The core idea: given two sequences, what is the minimum number of single-element operations (insertion, deletion, substitution) needed to transform one into the other?
"kitten" → "sitting"
k→s (substitute) i=i (keep) t=t (keep) t=t (keep) e→i (substitute) n=n (keep) +g (insert)
Distance = 3 (2 substitutions + 1 insertion)

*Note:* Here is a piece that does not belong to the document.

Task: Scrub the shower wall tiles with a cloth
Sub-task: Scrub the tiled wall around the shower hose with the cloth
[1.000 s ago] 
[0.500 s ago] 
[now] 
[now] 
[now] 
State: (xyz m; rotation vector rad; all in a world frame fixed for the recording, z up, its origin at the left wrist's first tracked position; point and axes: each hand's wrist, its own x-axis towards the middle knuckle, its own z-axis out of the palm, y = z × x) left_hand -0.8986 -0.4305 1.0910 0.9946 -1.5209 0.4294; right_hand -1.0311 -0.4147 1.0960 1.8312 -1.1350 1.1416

The algorithm uses dynamic programming — a technique independently discovered by Richard Bellman (1950s). The DP matrix approach was formalized by Robert Wagner and Michael Fischer in 1974 ("The String-to-String Correction Problem"), giving us the O(mn) algorithm we use today.
Key properties:
- Metric space: satisfies triangle inequality, d(a,b) = d(b,a), d(a,a) = 0
- Every edit costs exactly 1 (democratic — no operation is "cheaper")
- Optimal: guarantees the minimum edit count
- Time: O(mn), Space: O(mn) for full matrix, O(min(m,n)) for distance only
Historical context: Levenshtein's work preceded the explosion of bioinformatics by decades. The same DP framework became the foundation for Needleman-Wunsch (1970, global sequence alignment) and Smith-Waterman (1981, local alignment) — the algorithms that made the Human Genome Project possible.

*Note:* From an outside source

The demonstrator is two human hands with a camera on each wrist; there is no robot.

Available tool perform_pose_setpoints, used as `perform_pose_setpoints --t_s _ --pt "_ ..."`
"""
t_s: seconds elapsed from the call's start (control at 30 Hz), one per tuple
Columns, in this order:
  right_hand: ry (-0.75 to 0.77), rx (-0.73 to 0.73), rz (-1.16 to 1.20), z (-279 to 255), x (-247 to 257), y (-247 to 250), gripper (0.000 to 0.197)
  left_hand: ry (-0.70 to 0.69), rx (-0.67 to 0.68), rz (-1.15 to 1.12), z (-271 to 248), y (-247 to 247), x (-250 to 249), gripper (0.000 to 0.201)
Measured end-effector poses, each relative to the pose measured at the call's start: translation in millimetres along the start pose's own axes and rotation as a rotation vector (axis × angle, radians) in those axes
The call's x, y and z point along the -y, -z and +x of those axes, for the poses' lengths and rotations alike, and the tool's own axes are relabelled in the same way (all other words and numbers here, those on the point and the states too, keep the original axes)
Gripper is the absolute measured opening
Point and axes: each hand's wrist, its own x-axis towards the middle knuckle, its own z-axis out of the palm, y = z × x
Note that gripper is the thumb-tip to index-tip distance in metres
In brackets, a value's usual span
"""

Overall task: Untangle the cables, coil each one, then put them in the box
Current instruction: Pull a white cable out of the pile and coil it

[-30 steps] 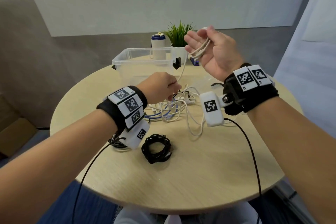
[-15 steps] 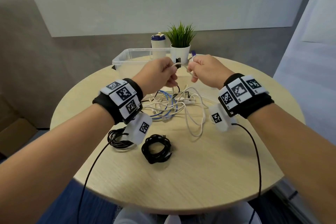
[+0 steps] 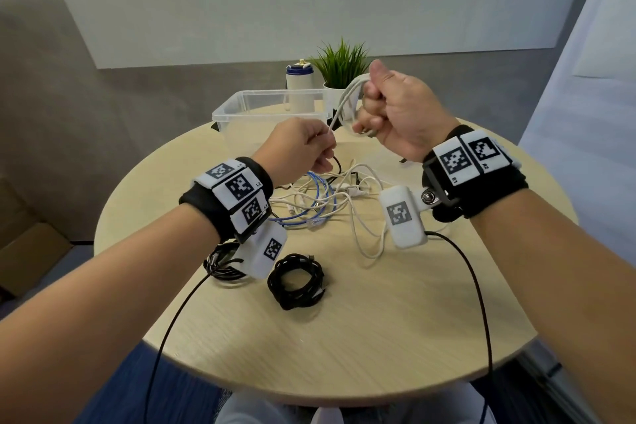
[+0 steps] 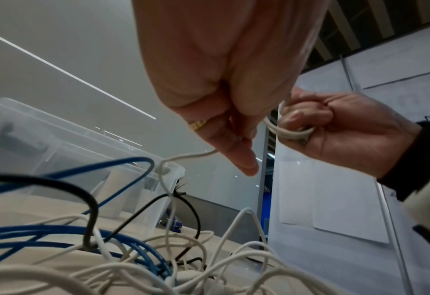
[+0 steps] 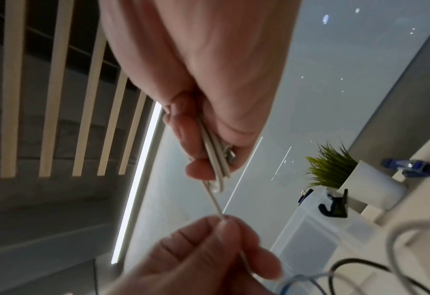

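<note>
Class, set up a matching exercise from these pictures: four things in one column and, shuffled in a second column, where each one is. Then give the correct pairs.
Things:
1. white cable
2. black coil
3. blue cable
4. potted plant

Places:
A. in the tangle on the table
B. behind the clear box
C. looped in the right hand, pinched by the left hand
D. alone on the table, nearest the person

Pairs: 1-C, 2-D, 3-A, 4-B
</note>
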Motion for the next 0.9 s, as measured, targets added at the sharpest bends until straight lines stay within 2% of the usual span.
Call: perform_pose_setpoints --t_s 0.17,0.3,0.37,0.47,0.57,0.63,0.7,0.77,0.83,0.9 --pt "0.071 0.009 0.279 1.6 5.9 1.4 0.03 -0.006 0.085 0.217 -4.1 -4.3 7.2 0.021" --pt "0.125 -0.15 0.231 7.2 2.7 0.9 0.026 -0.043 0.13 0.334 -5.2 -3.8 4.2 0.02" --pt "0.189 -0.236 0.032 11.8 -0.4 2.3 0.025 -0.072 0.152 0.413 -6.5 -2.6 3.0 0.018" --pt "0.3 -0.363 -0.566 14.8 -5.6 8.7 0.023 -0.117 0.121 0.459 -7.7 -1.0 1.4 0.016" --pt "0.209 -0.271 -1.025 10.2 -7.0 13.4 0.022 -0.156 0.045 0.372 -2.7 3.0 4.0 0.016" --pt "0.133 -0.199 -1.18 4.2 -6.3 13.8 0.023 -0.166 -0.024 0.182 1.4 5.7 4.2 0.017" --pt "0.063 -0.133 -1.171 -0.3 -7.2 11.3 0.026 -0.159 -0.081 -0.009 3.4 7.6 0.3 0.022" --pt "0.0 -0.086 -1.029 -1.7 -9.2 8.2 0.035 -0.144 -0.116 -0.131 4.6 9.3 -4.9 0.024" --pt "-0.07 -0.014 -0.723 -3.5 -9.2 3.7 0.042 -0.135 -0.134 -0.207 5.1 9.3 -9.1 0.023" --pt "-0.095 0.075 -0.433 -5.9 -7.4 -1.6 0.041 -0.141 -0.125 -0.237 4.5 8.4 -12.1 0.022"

John W. Ratcliff and David Metzener published "Pattern Matching: The Gestalt Approach" in Dr. Dobb's Journal (July 1988), though the algorithm was developed by Ratcliff and John Obershelp around 1983 for use in educational software.
The name "Gestalt" comes from the psychological principle that humans perceive patterns as organized wholes, not individual parts. The algorithm mirrors this: instead of counting individual character edits, it finds the longest common contiguous blocks shared between two strings.
Ratio = 2 · M / T
M = total matching characters (in contiguous blocks)
T = total characters in both strings
The algorithm:
- Find the longest contiguous matching block between the two strings
- Recursively apply the same process to the portions to the left and right of that block
- Sum up all matching characters
"The quick brown fox" vs "The quikc brown fax"
Step 1: Find longest match → " brown f" (8 chars) at positions [9:17] / [9:17]
Step 2: Left of match: "The quick" vs "The quikc"
→ Find "The qui" (7 chars)
Step 3: Left remainders: "ck" vs "kc" → "k" (1 char)
Step 4: Right of " brown f": "ox" vs "ax" → "x" (1 char)
M = 8 + 7 + 1 + 1 = 17, T = 19 + 19 = 38
Ratio = 2·17/38 = 89.5%
Key properties:
- NOT a metric (doesn't satisfy triangle inequality)
- Rewards long contiguous matches disproportionately
- More forgiving of rearranged content
- Time: O(n²) average case, O(n³) worst case
Python's difflib module, written by Tim Peters (of "Zen of Python" fame), includes SequenceMatcher — an implementation of the Ratcliff/Obershelp algorithm with a critical optimization: it uses a hash table to avoid the O(n³) worst case for common inputs.
From Tim Peters' own documentation:
"SequenceMatcher is a flexible class for comparing pairs of sequences of any type, so long as the sequence elements are hashable. The basic algorithm predates, and is a little fancier than, an algorithm published in the late 1980's by Ratcliff and Obershelp under the hyperbolic name 'Gestalt Pattern Matching'."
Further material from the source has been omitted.